Note: The second (current) riel currency went into circulation in 1980, after the Khmer Rouge reign from 1975-1980, which abolished money. The first riel currency existed from 1953-1975.  In rural areas the riel is used for virtually all purchases, large and small. The United States dollar is also used particularly in urban Cambodia and tourist areas. In these areas, US dollars are the main currency. ATMs only give out US dollars, and Cambodian riel is only used a change since American coins are not in circulation there.
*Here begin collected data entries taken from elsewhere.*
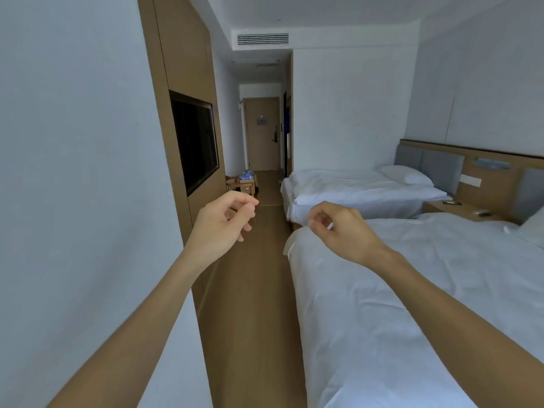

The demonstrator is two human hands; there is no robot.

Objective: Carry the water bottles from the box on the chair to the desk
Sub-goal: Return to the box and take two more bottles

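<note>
Far down the room a wooden chair [234,184] stands against the left wall. On it sits a cardboard box [246,187] with the blue-and-clear tops of water bottles [246,175] showing above its rim. My left hand [222,223] is raised in front of me, fingers loosely curled, holding nothing. My right hand [338,228] is raised beside it over the near bed's corner, fingers also loosely curled and empty. Both hands are well short of the chair. No desk is in view.
A narrow wooden-floored aisle [253,290] runs between the left wall with its wood panel and dark TV [195,142] and two white beds [412,290]. A nightstand [459,209] stands between the beds. A closed door [262,134] ends the corridor.
</note>
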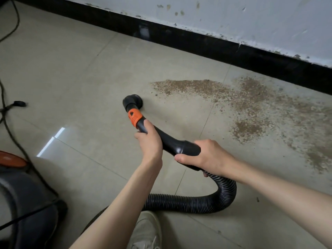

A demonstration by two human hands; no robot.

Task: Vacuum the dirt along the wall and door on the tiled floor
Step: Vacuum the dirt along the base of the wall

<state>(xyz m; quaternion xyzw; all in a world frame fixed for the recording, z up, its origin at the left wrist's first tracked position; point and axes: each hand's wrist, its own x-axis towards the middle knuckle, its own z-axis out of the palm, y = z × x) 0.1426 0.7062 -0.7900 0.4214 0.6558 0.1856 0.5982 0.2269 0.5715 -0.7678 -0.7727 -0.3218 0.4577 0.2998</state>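
Observation:
A black vacuum wand point(168, 139) with an orange collar point(134, 117) ends in a round black nozzle point(133, 101) that sits on the tiled floor point(75, 72). My left hand point(150, 141) grips the wand just behind the collar. My right hand point(203, 156) grips the thicker rear handle where the ribbed hose point(206, 200) joins. Brown dirt point(242, 101) spreads over the tiles to the right of the nozzle, reaching toward the black skirting point(197, 42) below the white wall point(233, 17). The nozzle lies just left of the dirt's near edge.
The vacuum's dark body point(27, 203) with an orange part point(10, 159) stands at the lower left. Black power cords point(10, 126) and a plug point(19, 103) trail along the left side. My light shoe point(146, 230) is at the bottom centre.

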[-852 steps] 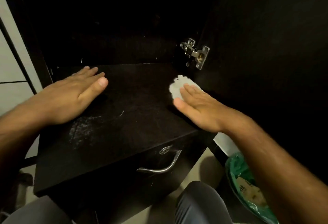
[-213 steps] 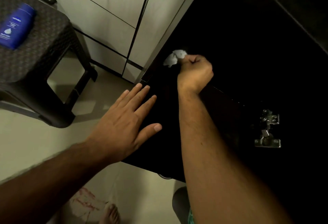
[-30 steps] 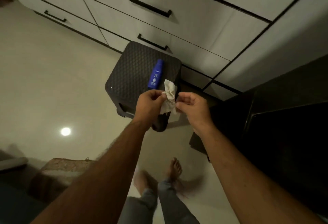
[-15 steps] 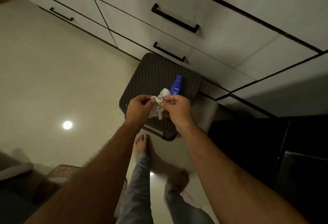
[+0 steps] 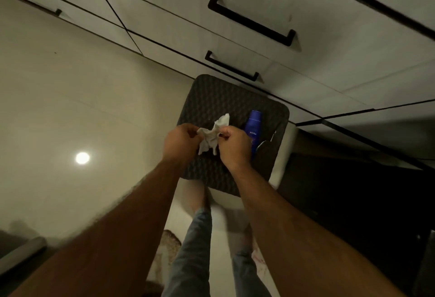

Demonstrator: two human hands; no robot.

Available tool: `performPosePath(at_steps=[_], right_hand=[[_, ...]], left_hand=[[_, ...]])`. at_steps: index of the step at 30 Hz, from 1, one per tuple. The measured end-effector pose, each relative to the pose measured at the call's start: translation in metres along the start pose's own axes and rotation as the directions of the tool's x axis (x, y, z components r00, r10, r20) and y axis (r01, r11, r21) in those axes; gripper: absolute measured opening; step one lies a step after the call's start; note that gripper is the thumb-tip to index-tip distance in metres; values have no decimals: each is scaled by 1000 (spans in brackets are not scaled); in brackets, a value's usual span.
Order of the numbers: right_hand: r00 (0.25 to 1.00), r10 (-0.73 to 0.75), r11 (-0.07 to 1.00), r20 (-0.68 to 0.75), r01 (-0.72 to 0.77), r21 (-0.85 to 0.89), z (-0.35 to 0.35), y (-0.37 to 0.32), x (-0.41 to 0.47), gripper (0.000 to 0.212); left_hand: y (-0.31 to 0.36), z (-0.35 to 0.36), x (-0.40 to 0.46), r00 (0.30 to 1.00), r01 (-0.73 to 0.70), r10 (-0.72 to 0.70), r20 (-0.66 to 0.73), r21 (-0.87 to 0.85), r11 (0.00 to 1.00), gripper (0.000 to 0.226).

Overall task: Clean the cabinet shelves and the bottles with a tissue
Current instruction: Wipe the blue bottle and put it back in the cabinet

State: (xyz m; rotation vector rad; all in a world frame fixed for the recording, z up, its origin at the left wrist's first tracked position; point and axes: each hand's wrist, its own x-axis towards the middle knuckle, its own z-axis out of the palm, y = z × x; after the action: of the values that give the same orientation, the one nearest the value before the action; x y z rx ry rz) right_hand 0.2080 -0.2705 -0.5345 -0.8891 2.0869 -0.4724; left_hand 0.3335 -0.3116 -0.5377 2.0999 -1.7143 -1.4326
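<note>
Stood over the dark woven stool [image 5: 213,98], both arms out in front. My left hand [image 5: 180,142] and right hand [image 5: 233,146] each pinched an edge of the crumpled white tissue [image 5: 211,135], fingers curled in tight on it, the paper stretched between them above the stool top. Blue bottle [image 5: 253,127] lay on its side on the stool, just to the right of my right hand, its lower end hidden behind my knuckles; nothing touched it. White drawers [image 5: 247,44] with black handles ran behind the stool; the dark cabinet [image 5: 353,190] stood off to the right, its inside too black to make out. Bare feet and jeans below. Step in hand, as I judged it: reworking the tissue, opening or refolding it to find a usable face, before starting on the bottle. The tissue looked greyish in places, though in that dim light I could not be sure it was soiled. Next move would call for bunching the paper into one hand, freeing the other to pick up the bottle, then wiping around its body.
</note>
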Motion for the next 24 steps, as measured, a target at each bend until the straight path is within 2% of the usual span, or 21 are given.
performPosePath(at_steps=[5,9,13,16,20,24], right_hand=[[998,32,996,-55,-36,-80,1,-3,2,18],[989,56,998,-133,-61,-30,-20,-6,-2,23],[976,120,992,-184,-113,51,-47,4,5,17],[956,198,980,-214,-186,77,-72,24,16,17],[946,297,952,-132,-283,115,-83,52,26,22],[952,305,944,-8,-301,137,-78,61,30,25]], left_hand=[[-2,-6,11,998,1,-1,-64,0,1000,33],[11,-11,11,997,-34,32,-64,-33,999,27],[35,-5,5,992,-124,124,-5,-42,991,16],[53,14,1,981,-146,157,115,-97,985,17],[67,48,0,958,-177,173,230,-3,984,23],[72,67,6,969,-149,120,216,125,981,31]])
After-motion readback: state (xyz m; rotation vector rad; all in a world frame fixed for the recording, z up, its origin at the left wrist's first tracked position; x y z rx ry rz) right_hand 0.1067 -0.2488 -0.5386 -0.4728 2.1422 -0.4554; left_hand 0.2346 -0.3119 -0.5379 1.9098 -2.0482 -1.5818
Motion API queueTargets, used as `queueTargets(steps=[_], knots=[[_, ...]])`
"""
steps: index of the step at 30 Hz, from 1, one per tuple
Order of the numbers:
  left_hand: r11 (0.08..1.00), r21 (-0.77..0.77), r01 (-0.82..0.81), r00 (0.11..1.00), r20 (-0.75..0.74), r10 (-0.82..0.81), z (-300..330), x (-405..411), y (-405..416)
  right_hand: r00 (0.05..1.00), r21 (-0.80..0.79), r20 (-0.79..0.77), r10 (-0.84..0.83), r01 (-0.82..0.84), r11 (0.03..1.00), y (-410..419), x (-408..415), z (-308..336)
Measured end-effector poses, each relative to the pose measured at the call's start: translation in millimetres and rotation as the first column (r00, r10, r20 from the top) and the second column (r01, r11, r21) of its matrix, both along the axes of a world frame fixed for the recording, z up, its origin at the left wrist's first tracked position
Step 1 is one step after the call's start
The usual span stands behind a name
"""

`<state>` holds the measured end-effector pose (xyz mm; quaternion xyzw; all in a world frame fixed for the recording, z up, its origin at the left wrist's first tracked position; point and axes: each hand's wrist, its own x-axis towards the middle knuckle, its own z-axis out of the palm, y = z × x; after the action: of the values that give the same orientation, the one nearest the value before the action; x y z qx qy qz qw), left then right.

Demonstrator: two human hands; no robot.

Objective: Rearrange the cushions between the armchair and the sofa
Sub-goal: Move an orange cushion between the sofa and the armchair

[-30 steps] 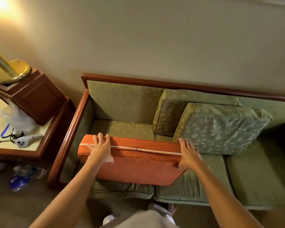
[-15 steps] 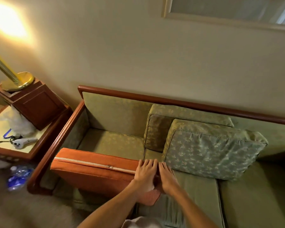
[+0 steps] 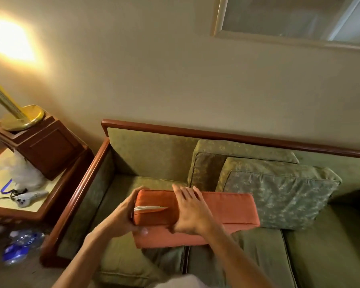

Looking at all this currency stuff after being back in the states, it seems so confusing and exchange rates so crazy (thousands of a currency as worth a dollar?!). But, when you’re out there, you pretty much stop thinking in dollars, and in a day or two, spending ₭135,000 kip for one night at a guesthouse seems normal. You start to think in terms of the currency, and the thousands become irrelevant. You don’t always translate back to U.S. dollars, you just begin to recognize that ฿150 is a bad price for mango sticky rice because you paid ฿20 for it at the market the night before!